WHAT TO DO:
Would you write out each line of the material below exactly, skipping every picture?
[DATA EXCERPT]
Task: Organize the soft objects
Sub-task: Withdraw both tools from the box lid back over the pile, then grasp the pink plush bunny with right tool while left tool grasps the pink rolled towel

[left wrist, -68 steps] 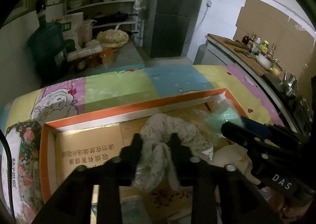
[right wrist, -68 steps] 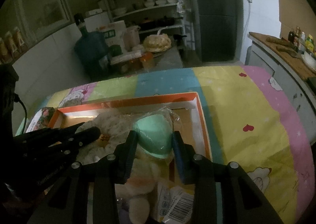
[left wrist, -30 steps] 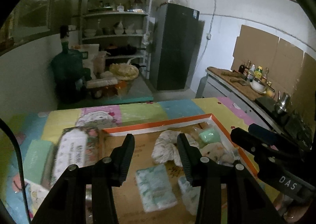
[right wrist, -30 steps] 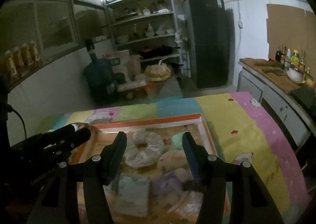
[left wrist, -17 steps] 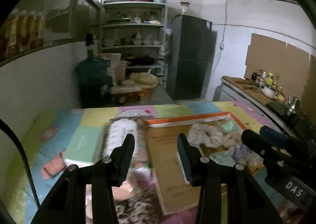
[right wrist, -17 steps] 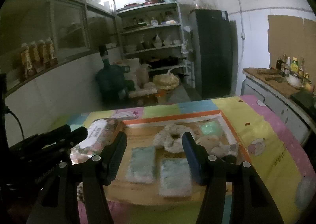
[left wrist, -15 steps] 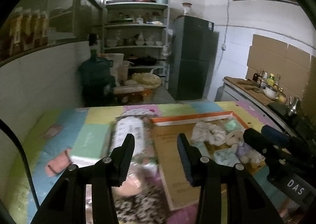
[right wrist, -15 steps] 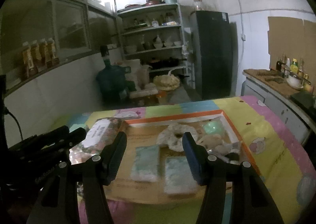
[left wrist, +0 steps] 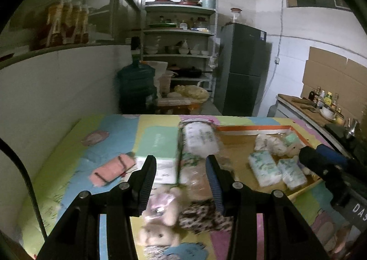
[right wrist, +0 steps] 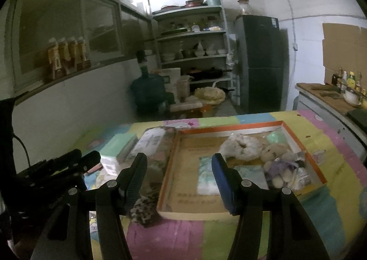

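Note:
My left gripper hangs open and empty over the left part of the table. Below it lie a beige and pink plush toy, a leopard-print cloth and a floral wrapped pack. My right gripper is also open and empty, above the left edge of the orange-rimmed cardboard tray. The tray holds a white fluffy cloth, a teddy bear, a purple plush, a green pouch and two tissue packs.
A green box and a pink rolled towel lie left of the floral pack. The table wears a patchwork cloth. Behind stand a water jug, shelves and a fridge; a counter runs right.
Both grippers let go of the white cloth and green pouch in the tray, drew back and swung left. The plush toy, leopard cloth, green box and pink towel have come into view.

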### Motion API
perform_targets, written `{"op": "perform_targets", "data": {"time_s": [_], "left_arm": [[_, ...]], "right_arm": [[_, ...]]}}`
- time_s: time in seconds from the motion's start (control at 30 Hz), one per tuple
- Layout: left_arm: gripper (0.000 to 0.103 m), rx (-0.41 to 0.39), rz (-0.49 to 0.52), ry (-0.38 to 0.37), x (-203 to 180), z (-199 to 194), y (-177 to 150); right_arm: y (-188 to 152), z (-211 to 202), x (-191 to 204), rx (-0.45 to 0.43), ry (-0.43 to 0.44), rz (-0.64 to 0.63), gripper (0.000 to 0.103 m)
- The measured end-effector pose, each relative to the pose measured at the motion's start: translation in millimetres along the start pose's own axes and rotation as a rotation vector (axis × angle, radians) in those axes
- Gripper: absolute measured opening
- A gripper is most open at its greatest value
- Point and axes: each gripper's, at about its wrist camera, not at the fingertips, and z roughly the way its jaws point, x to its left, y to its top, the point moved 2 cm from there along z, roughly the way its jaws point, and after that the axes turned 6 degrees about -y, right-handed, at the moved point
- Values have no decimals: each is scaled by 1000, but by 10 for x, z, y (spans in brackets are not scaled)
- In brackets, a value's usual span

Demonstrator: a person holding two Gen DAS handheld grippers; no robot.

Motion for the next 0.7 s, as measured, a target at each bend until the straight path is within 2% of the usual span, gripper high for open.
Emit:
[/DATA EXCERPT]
EXERCISE SOLUTION:
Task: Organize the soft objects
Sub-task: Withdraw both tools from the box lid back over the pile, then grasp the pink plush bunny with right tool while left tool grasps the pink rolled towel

[left wrist, -68 steps] 
[right wrist, -68 steps] 
[left wrist, -30 steps] 
[right wrist, -30 steps] 
[left wrist, -17 steps] 
[right wrist, -17 steps] 
[left wrist, -15 steps] 
[right wrist, -15 steps] 
[left wrist, +0 steps] 
[right wrist, +0 steps] 

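Note:
My left gripper hangs open and empty over the left part of the table. Below it lie a beige and pink plush toy, a leopard-print cloth and a floral wrapped pack. My right gripper is also open and empty, above the left edge of the orange-rimmed cardboard tray. The tray holds a white fluffy cloth, a teddy bear, a purple plush, a green pouch and two tissue packs.
A green box and a pink rolled towel lie left of the floral pack. The table wears a patchwork cloth. Behind stand a water jug, shelves and a fridge; a counter runs right.
Both grippers let go of the white cloth and green pouch in the tray, drew back and swung left. The plush toy, leopard cloth, green box and pink towel have come into view.
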
### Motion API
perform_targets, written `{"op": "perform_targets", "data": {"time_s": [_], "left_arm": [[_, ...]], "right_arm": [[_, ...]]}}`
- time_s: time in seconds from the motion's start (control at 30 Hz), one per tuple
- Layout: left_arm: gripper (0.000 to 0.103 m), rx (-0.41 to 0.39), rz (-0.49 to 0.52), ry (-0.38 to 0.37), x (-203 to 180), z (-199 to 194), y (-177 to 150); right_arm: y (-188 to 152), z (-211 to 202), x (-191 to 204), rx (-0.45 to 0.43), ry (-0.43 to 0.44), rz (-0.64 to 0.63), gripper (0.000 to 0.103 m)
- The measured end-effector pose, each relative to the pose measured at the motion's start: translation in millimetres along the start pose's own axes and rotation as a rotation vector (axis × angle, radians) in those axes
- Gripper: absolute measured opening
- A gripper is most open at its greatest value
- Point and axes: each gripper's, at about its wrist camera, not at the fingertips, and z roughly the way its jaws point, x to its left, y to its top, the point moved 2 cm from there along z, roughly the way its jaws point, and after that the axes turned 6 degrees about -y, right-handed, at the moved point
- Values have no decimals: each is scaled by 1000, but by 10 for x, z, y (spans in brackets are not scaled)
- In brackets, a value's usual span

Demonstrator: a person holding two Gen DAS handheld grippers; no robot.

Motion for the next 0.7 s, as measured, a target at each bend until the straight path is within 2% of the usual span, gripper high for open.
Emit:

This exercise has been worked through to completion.